# TASK TO COMPLETE:
Give the count of lines in the data that include "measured", with no other words.

*** SUPPLIED RECORDS Section Begins ***

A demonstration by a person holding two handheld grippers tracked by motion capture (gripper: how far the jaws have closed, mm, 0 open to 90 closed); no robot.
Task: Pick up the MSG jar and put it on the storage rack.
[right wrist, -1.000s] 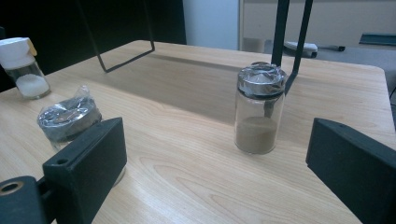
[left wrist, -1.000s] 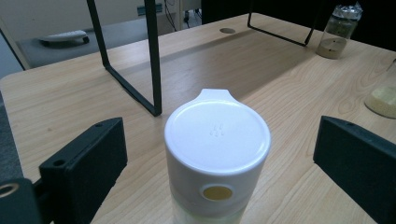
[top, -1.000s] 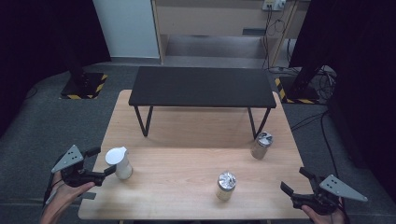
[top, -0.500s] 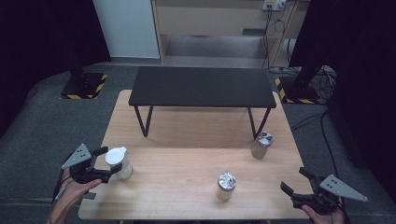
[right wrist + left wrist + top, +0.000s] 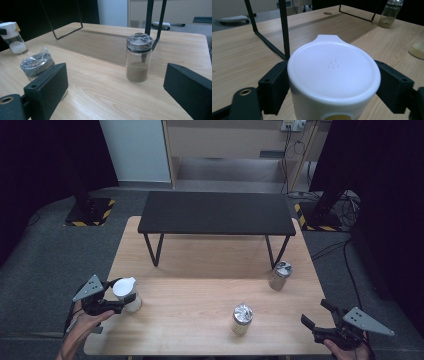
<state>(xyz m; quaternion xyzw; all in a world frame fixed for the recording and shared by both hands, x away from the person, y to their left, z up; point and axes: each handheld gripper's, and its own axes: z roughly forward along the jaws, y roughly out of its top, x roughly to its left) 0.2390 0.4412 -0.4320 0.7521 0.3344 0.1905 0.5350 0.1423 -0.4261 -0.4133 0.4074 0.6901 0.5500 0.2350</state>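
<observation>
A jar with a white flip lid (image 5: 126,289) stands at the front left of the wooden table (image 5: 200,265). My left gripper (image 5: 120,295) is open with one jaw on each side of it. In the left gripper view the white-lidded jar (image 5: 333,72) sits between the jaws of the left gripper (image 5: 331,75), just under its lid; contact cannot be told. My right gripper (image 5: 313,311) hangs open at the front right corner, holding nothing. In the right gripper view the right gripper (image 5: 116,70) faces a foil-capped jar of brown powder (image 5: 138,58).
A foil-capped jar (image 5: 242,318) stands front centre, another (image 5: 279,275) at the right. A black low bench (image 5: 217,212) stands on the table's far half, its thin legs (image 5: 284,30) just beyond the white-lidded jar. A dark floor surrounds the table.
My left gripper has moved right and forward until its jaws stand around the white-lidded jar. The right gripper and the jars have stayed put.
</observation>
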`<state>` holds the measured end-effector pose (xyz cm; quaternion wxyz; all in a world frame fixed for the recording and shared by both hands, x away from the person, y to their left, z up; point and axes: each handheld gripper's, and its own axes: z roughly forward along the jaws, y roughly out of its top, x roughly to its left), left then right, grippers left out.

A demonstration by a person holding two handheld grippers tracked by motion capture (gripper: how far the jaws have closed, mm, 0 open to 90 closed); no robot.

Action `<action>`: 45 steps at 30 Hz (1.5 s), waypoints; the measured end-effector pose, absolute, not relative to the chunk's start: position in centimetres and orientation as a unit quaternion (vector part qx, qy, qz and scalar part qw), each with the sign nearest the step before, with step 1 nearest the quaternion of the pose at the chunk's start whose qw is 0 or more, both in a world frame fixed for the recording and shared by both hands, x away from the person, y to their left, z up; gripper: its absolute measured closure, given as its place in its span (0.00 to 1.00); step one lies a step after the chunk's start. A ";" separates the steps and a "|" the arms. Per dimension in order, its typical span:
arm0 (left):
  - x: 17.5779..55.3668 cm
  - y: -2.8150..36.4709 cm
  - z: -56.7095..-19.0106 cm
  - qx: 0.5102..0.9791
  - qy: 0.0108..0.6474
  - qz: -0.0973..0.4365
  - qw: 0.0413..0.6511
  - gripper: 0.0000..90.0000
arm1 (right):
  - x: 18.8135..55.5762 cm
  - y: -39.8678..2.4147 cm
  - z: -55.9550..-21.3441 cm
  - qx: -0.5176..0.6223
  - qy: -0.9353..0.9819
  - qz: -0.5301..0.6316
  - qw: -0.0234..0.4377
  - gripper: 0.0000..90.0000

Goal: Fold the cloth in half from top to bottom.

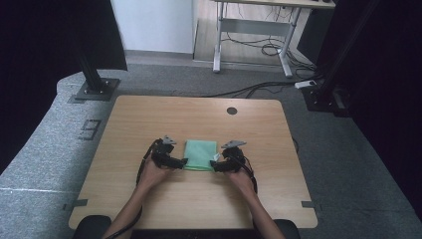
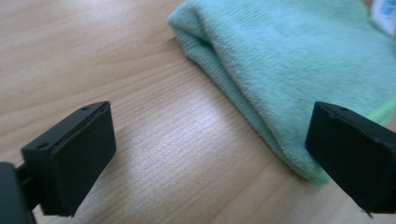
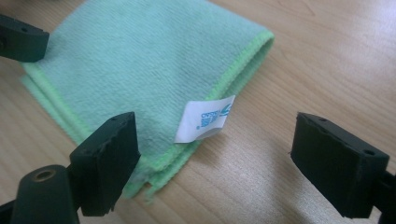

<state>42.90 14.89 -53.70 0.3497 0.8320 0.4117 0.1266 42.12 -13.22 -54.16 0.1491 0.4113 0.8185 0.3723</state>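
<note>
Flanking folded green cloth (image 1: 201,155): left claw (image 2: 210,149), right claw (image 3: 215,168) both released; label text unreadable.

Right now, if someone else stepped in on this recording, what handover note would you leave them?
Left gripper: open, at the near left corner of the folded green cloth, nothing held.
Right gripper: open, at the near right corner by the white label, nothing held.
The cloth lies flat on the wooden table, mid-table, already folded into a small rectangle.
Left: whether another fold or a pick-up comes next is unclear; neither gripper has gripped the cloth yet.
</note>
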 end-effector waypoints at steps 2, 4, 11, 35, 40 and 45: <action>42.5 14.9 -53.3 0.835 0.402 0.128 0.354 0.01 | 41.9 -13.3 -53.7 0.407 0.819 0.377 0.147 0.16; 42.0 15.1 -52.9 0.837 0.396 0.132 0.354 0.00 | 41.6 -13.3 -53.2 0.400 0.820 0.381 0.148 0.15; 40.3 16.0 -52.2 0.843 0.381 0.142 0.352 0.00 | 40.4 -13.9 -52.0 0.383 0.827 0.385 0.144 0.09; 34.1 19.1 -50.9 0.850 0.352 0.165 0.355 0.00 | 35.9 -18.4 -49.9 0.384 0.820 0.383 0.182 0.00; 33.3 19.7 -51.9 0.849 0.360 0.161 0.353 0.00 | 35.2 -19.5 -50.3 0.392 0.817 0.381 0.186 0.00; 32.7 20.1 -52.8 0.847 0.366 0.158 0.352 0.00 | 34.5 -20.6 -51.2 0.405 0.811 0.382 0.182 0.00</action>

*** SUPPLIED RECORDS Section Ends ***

# ANSWER TO THIS TASK:
2